Slutwalk NYC 2011 Takes Over Union Square To Protest Slut-Shaming, Victim-Blaming (PHOTOS)

LOOK: Thousands Gather For SlutWalk NYC

There was an other protest Saturday in New York that didn't end with the arrest of 700 people.

Thousands of demonstrators gathered in Union Square for SlutWalk, an international grassroots movement to protest against sexual violence, victim-blaming and slut-shaming. They made signs in the morning before marching en masse and then reconvening in Union Square park for a rally.

The movement, which has held protests in Boston, Denver, San Francisco and New Dehli, India, originated earlier this year in response to a Toronto police constable who provoked outrage by saying women should avoid "dressing like sluts" in order to avoid being sexually assaulted.

Incidentally in New York last week, NYPD police officers warned women in Brooklyn not to show too much skin after a recent string of 10 sexual assaults has left Park Slope and the surrounding neighborhoods in fear.

Like their #OccupyWallStreet counterparts downtown, the SlutWalkers chanted "The people, united, can never be defeated." And many of those who marched shared deeply personal, horrifying stories of sexual assault.

"The person who violated me was a person that I trusted, a person that I knew,” a woman told CBS News. “It wasn’t any sluttish behavior that got me raped.”

It was not only women at the rally. One man wanted to remind people that men can be victims too and carried a sign that said "I was wearing PANTS the night it happened."

He wrote on his tumblr, "While women are usually the faces of rape, because it’s such a disgustingly common occurrence amongst them, there are men who deal with the issue as well. I walked to Union Square and in the march by myself, but I found myself surrounded by all different kinds of beautiful people marching in solidarity and in support of the same causes."

As the rally ended, organizers Jaime and Anoushka delivered an impassioned speech (listen below). "Even if one person, one person—I’ve been asked to quote fucking stats all day and I am sick and fucking tired of statistics. If one person experiences violence or shame or rage or sadness at the hands of another person that is all of our problems!" one of the women can be heard saying.

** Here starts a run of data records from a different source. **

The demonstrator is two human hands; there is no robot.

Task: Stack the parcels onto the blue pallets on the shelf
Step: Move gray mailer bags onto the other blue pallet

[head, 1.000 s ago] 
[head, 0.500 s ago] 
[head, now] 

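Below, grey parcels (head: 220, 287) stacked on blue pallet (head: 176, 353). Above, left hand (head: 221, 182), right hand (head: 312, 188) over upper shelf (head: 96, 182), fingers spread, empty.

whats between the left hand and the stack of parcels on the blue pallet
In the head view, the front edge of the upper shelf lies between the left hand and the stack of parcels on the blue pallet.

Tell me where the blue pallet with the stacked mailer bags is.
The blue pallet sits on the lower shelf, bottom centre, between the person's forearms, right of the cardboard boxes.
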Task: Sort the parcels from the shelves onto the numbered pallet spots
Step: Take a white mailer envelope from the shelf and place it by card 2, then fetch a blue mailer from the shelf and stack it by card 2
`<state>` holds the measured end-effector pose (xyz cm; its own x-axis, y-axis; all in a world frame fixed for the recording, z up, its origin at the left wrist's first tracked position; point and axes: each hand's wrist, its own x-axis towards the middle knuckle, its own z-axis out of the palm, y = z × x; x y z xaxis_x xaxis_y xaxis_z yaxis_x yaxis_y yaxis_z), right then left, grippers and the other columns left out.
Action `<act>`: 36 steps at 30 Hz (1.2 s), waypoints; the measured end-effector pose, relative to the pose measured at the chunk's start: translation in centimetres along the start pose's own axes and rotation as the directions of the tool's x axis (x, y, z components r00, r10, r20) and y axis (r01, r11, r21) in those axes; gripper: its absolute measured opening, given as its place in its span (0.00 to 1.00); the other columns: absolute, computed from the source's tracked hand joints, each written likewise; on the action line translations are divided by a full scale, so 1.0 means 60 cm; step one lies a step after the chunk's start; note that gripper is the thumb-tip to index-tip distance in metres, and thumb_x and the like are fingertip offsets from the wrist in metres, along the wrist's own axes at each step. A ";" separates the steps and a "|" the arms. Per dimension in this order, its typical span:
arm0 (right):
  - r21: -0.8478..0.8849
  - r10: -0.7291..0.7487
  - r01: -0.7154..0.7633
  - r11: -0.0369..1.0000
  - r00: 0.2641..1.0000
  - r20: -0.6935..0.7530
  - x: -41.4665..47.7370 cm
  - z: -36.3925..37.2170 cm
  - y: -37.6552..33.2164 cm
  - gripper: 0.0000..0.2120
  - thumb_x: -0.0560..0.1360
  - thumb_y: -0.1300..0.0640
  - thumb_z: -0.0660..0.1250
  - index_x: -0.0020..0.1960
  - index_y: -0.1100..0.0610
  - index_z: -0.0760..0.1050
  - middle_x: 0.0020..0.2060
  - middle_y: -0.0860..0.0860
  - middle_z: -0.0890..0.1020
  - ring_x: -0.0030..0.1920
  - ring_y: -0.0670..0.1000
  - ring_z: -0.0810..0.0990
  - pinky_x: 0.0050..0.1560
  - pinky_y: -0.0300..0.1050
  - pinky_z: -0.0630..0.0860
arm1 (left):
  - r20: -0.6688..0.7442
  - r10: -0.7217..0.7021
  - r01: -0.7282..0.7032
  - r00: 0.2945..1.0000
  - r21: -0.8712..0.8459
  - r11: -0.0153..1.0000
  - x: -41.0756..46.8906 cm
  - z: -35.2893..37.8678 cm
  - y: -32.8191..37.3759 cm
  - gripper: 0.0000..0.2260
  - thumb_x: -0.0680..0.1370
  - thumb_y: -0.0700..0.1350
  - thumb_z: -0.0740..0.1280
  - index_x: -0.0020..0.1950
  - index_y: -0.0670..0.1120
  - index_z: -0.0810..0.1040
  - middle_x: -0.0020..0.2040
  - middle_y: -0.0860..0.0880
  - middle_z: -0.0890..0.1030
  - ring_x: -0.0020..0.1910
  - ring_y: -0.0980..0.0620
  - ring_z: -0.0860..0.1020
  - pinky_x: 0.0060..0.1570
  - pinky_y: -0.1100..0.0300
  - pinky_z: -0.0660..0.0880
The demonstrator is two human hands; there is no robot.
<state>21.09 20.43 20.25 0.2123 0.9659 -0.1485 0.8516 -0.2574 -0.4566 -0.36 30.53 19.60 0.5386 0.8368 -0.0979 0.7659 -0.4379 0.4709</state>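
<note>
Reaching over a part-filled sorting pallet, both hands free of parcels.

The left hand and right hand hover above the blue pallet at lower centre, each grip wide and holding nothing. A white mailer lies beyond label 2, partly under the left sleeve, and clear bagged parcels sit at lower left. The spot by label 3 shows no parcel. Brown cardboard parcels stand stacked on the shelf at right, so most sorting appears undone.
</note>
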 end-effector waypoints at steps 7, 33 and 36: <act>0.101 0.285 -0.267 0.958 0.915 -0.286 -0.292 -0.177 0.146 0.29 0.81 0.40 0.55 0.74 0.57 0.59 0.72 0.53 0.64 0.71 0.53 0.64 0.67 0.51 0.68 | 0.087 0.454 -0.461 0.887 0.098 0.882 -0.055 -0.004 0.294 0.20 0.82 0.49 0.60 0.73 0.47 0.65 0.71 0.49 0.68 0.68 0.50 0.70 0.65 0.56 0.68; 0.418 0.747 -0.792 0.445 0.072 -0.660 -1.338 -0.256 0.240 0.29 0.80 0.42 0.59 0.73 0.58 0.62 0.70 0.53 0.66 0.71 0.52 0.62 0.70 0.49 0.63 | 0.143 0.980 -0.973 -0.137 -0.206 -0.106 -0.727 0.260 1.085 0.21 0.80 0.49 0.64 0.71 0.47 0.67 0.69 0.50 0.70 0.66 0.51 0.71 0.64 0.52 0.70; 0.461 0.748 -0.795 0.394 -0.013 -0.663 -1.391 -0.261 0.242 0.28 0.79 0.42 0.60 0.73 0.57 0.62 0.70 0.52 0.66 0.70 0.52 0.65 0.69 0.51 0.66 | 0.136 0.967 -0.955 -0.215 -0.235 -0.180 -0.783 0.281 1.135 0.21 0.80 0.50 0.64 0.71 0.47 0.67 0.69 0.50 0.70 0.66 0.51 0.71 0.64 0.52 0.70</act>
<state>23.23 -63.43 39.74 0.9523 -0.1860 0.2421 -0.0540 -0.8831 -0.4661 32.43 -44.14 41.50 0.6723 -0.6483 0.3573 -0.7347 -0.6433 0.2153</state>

[Flash 9 is required to listen to audio.]

And yet as inspiring as the event was for many, New York's first SlutWalk this weekend has troubled others, specifically in the African-American community.

In An Open Letter From Black Women To The Slutwalk, members of Black Women's Blueprint described how SlutWalks excluded the experiences of women in color:

We are deeply concerned. As Black women and girls we find no space in SlutWalk, no space for participation and to unequivocally denounce rape and sexual assault as we have experienced it...As Black women, we do not have the privilege or the space to call ourselves “slut” without validating the already historically entrenched ideology and recurring messages about what and who the Black woman is. We don’t have the privilege to play on destructive representations burned in our collective minds, on our bodies and souls for generations. Although we understand the valid impetus behind the use of the word “slut” as language to frame and brand an anti-rape movement, we are gravely concerned.